What does a company whose primary purpose is to find workforce efficiencies do when it is at risk of losing one quarter of its staff regularly?
In McKinsey & Company’s case, it lures that staff back with aplomb. Women account for only 25% of McKinsey’s work force and the majority, or about 80%, of those women exercise their flex or part-time options when it’s time to raise a family.
However, a majority of those women aren’t returning to their regular hours at all, citing difficulty in the double pressure of full-time motherhood and the full-time workload of a consultant’s job, regularly logging in up to 80 hours a week. For women seeking management positions, this feat was nearly impossible. As one former McKinsey consultant cited in the Wall Street Journal, “the joke was that working half-time was still 40 hours a week,” for those seeking partnership at the firm. The firm is now taking serious steps to reverse the tide of women departing their posts too soon and not rising up within the company ranks to senior positions.
Some other companies that are taking the plunge back into the mommy pool of talent are Goldman Sachs who has launched a “returnship” program that focuses on re-integrating employees who have left back into the workforce. McKinsey lovingly refers to its reintegration of working moms as “laptops and lullabies.” Statistically the U.S. is very far behind when it comes to understanding and being flexible about maternity leave. The average is 12 weeks of unpaid leave, but some companies are far stricter. According to the Maternal & Child Health Bureau, 26% of Americans only take 5-8 weeks and 33.1% took none. For many, returning to work is not a choice.

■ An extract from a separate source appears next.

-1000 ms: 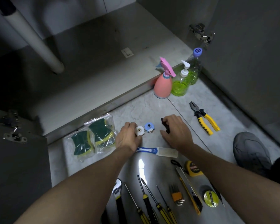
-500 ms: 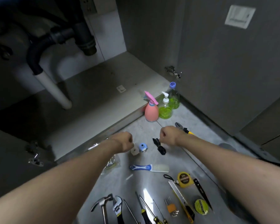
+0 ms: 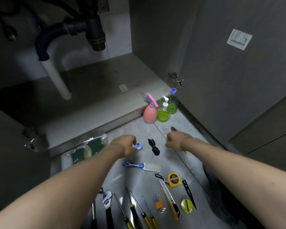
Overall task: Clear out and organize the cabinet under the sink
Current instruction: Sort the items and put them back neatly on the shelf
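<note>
The cabinet (image 3: pixel 92 90) under the sink was seen open, its floor bare apart from a white drain pipe (image 3: pixel 56 76). The things were laid on the tiled floor (image 3: pixel 135 126) in front of it. The left hand (image 3: pixel 124 144) was held curled, loosely clenched, just beside a small blue cap (image 3: pixel 138 145); whether the cap was touched could not be told. The right hand (image 3: pixel 175 140) was clenched too, with nothing seen in it. Between the hands a black fitting (image 3: pixel 153 147) was lying. A pink spray bottle (image 3: pixel 150 113) and a green soap pump (image 3: pixel 163 113) stood against the cabinet's front edge. Nearer than the cap, "2m" could be read on a yellow tape measure (image 3: pixel 173 180). The door sticker (image 3: pixel 239 39) was too blurred to read.
</note>
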### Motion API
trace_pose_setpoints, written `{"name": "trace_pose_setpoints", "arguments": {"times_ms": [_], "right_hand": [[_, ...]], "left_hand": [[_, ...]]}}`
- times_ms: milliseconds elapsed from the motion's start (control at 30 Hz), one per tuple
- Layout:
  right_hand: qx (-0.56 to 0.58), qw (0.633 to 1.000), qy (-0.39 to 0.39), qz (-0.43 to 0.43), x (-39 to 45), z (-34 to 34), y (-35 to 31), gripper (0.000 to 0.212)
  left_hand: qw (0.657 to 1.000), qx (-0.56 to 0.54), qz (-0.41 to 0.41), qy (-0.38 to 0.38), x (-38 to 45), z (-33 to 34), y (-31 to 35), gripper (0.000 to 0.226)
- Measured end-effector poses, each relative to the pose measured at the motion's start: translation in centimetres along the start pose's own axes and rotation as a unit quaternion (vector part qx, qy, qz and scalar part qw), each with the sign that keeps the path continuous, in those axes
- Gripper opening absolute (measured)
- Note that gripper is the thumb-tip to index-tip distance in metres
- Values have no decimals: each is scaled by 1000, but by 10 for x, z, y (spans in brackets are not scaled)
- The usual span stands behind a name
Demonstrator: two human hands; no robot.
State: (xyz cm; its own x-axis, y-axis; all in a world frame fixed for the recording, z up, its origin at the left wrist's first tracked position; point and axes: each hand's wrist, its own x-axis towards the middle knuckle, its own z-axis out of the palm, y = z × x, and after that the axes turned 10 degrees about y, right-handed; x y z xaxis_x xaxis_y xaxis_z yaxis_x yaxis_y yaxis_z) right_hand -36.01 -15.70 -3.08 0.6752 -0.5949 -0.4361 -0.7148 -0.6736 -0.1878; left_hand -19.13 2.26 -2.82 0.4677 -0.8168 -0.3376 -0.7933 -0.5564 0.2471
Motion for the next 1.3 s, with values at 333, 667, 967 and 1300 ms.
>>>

Further studies, conducted by McKinsey itself, show that putting women back to work is better for the overall economy. About 76% of all American women aged 25-54 are in the workforce compared to 87% in Sweden. This varies widely across states but the effect is still damaging by having one quarter of the female population out of work the country’s overall GDP suffers. According to the McKinsey study, if each state contributed 84% of women to its workforce, the U.S. economy would grow by 3%. Most notably, women are seriously underrepresented in senior positions. As responsibilities and hours continue to grow, it becomes harder for women to rise through the ranks without dropping off.
Anne Marie-Slaughter brought great attention and controversy to this issue in her article in the Atlantic last July titled, “Why Women Can’t Really Have it All,” in which she addressed how ultimately women do have to make a choice between the corner office and motherhood.
Her basic argument is that the infrastructure of the American workforce does not allow women to have flexible hours. Only superstars like Marissa Mayer, who as CEO of Yahoo! can set her staff schedule around her personal life, can truly pioneer their own fates and destinies. Hopefully, however, with companies like McKinsey and Goldman Sachs taking the time to review the impact of women leaving and reentering the workforce, this accepted notion that women simply can’t push through the glass ceiling will be reversed.
If companies thoroughly and consistently comb through their workforce and see the benefits, added value, and impact of re-integrating women back after maternity leave, then the idea of work-life balance can actually become attainable.